WELLNESS TOOLKIT
30 DAY WELLNESS TOOLKIT PLAN
I believe strongly in 5 things and try to refer back to them when the path of life gets a little crooked.
- WE CAN’T CHANGE OUR BODY UNTIL WE CHANGE OUR MINDS.
- YOU CAN LIVE A HEALTHY LIFESTYLE WITHOUT FEELING DEPRIVED AND STILL HAVE FUN WHEN YOU LIVE BY THE 80/20 RULE.
- PEACE ISN’T THE END OF A PERFECT DAY, IN A PERFECT SETTING, WITH EVERYTHING DONE. PEACE IS FINDING YOUR CALM IN THE MIDST OF CHAOS CALLED LIFE.
- BEING HEALTHY AND AN IDEAL WEIGHT CAN BE TAKEN OFF OF YOUR TO DO LIST AND BECOME SIDE EFFECTS OF YOUR LIFESTYLE EASIER THAN YOU THINK
- AGING ISN’T A SENTENCE THAT MEANS YOU HAVE TO FEEL LIKE CRAP AND GAIN WEIGHT
These beliefs are exactly why I created The 30 Day Wellness Toolkit Plan. Everybody is at a different space in time, and is genetically predisposed to things differently as well. Just because we have similar symptoms or feel the same as others, doesn’t mean the same thing will fix it. When we explore our edge, that information in the moments of chaos, and how it is we want to feel vs. what we are willing to do to feel that way, we become aware of patterns, and our bio-individuality.
There are many different tools to create change, but it’s not a one size fits all answer. Just as exercising 10 hours a day but eating crap isn’t going to make you healthy and often not skinny, eating organic, gluten-free, sugar-free, vegan or paleo isn’t going to do the trick forever if you chronically burn the candle at both ends and don’t let stress go.
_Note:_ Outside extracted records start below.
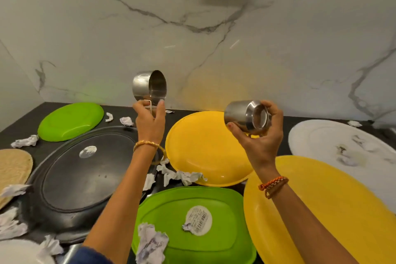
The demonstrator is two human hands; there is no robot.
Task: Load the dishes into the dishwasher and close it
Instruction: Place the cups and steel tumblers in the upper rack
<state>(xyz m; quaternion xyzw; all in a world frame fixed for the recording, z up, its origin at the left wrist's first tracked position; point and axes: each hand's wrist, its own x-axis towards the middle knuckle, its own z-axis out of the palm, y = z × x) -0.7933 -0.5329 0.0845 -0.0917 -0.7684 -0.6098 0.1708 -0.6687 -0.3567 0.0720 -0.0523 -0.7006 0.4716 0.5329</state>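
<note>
Dishes cover the black table (12, 126) and none looks loaded: no dishwasher is in view, so the job seems near its start. The left hand (150, 122) holds up a steel measuring cup (150, 85), fingers (161, 106) curled round its wire handle, mouth tipped to the right. The right hand (260, 135) grips a smaller steel cup (246, 115) on its side, thumb and fingers wrapped about its body. Both cups are lifted well clear of the table, in front of the marble wall (192, 28).

Left lying below: a green plate (70, 121) at the far left, a large black oval tray (85, 178), a yellow plate (205, 148) in the middle, a second yellow plate (332, 210) near right, a green tray (192, 221) nearest, and a white marbled plate (342, 146) far right. Crumpled paper scraps (171, 176) lie scattered between and on them, and probably need clearing before loading.

Room is tight: plates touch or overlap, the near yellow plate lapping over the green tray's right edge. Open space is above the table, where both hands are, so carrying the cups up and away looks easy; setting anything down would be awkward
</note>
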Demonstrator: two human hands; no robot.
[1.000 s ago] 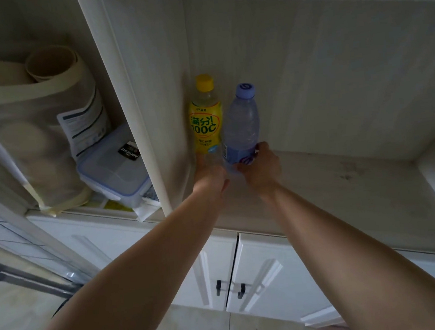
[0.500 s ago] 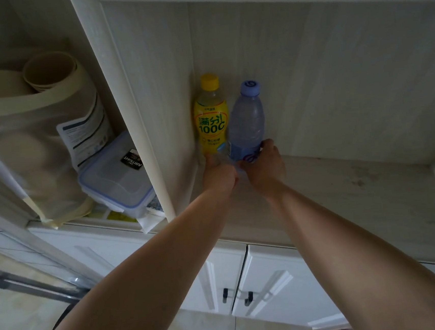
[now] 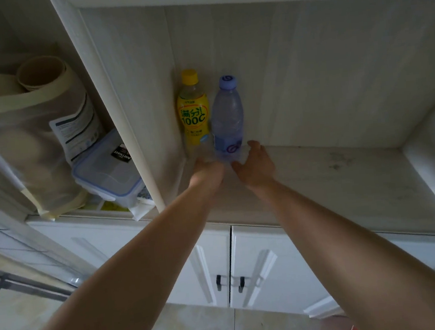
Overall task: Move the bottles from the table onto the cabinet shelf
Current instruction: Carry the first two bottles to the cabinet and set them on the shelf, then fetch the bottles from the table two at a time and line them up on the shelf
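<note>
On the left, the neighbouring compartment holds a rolled mat in a clear bag (image 3: 21, 125) and a lidded plastic container (image 3: 105, 173); none of that belongs to our job.

Moving right into the open cabinet shelf (image 3: 318, 179), we find the yellow bottle (image 3: 193, 111) standing upright in the back left corner, close against the side wall. Its label wraps a stiff, rounded body, and the wrapped middle looks like the surest place to take hold. Our left hand (image 3: 207, 172) is just in front of its base; the fingers are hidden from us behind the back of the hand, so we cannot tell whether they are curled or touching anything.

Just beside it, touching or nearly so, stands the clear water bottle (image 3: 226, 118) with a lilac cap, also upright. We judge it thin-walled and springy, likely to dent under a hard squeeze and to slip a little on its smooth plastic, so a gentle grip around the labelled lower band suits it. How full it is we cannot make out, so its weight is uncertain.

Our right hand (image 3: 255, 166) is spread loose, fingers relaxed beside the bottle's base, holding nothing.
</note>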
Fitness, Nutrition, Lifestyle and Mindfulness together, holistically create balance/imbalance in your overall wellness. This program will engage you in the process of listening to your body and help you be able to identify your patterns, determine how it is you want to feel, motivate you to take accountability to move in that direction, provide you with tools to reach for when you are starting to veer a little off course rather than waiting till you are careening downhill too fast.
WE CAN’T CHANGE OUR BODY UNTIL WE CHANGE OUR MIND. Only through awareness can we change, rather than react. When we allow our mind explore the edge and ask the questions we don’t want to answer, we become aware of what it is that we need to change. I often tell my kids ( too often in their mind) “You can’t change someone else and often times you can’t change a situation, but you can change your response to it” Many times we know where we want to be or what we want to have done, yet we let something get in the way. We find a way to try changing 9 things to avoid changing the 1 thing that would help. Ironically, we get frustrated that “nothing is working.” We think we should change what it is others have changed since it worked for them, (gluten free, sugar free, a cleanse) or we waste time thinking about what others should change (back to advice above; you can’t change someone else so don’t waste your time). Help yourself become aware so you can make the changes that will benefit you by asking yourself these questions
- How is it you want to feel?
- What is it you want to do?
- What are you willing to do to be there?
- What is it you are NOT willing to do to be there?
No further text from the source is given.